So, the components in polar coordinates are \(V'^r = r\) and \(V'^\theta = 0\). This makes intuitive sense: the vector field \(\mathbf{V} = x \mathbf{e}_x + y \mathbf{e}_y\) is the position vector itself, which always points purely in the radial direction in polar coordinates, and its magnitude is \(r\).

Exercise 2. A vector has components \(A'^r=1, A'^\theta=1/r\) in polar coordinates. Find its components in Cartesian coordinates.

Solution: The inverse transformation is \(A^k = \frac{\partial x^k}{\partial x'^{j'}} A'^{j'}\). The coordinate relations are \(x = r\cos\theta\) and \(y = r\sin\theta\). The required Jacobian components are:

\[\frac{\partial x}{\partial r} = \cos\theta\]
\[\frac{\partial x}{\partial \theta} = -r\sin\theta\]
\[\frac{\partial y}{\partial r} = \sin\theta\]
\[\frac{\partial y}{\partial \theta} = r\cos\theta\]

Now apply the transformation law:

\[A^x = A^1 = \frac{\partial x}{\partial r} A'^r + \frac{\partial x}{\partial \theta} A'^\theta = (\cos\theta)(1) + (-r\sin\theta)(1/r) = \cos\theta - \sin\theta\]
\[A^y = A^2 = \frac{\partial y}{\partial r} A'^r + \frac{\partial y}{\partial \theta} A'^\theta = (\sin\theta)(1) + (r\cos\theta)(1/r) = \sin\theta + \cos\theta\]

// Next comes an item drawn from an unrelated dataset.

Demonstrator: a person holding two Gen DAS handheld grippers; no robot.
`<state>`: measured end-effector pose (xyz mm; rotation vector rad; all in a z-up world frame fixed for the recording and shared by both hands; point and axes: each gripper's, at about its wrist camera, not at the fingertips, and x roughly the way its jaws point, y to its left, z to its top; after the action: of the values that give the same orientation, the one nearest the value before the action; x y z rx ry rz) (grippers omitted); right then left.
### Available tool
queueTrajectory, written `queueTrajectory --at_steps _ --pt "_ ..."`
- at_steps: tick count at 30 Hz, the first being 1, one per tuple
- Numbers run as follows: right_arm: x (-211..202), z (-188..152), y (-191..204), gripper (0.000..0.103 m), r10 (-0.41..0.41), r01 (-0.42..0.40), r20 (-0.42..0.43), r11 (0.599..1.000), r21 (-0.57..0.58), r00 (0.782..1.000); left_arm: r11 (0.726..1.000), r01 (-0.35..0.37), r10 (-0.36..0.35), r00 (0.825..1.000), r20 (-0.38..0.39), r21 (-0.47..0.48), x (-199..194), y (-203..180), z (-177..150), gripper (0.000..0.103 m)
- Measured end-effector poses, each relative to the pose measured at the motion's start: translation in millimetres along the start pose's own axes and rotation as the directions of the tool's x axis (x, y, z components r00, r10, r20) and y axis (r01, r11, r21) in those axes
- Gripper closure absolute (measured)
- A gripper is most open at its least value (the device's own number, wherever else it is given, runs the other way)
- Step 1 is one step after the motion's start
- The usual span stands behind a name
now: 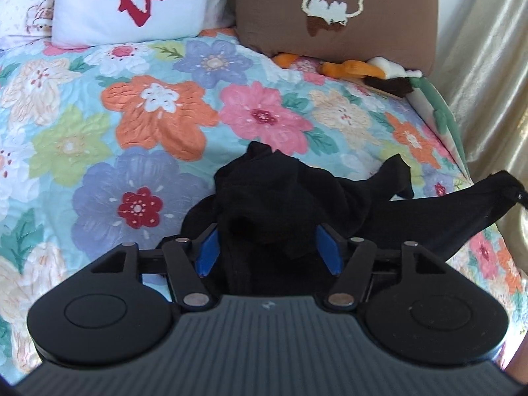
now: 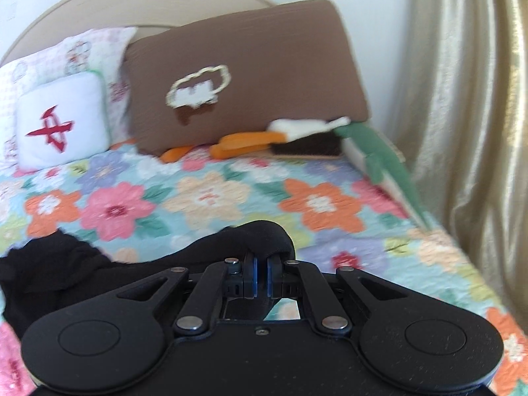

So, the Cartesian components are \(A^x = \cos\theta - \sin\theta\) and \(A^y = \sin\theta + \cos\theta\). To express these purely in terms of \(x\) and \(y\), we can substitute \(\cos\theta = x/r\) and \(\sin\theta = y/r\) (where \(r=\sqrt{x^2+y^2}\)): \(A^x = \frac{x-y}{\sqrt{x^2+y^2}}\) \(A^y = \frac{y+x}{\sqrt{x^2+y^2}}\)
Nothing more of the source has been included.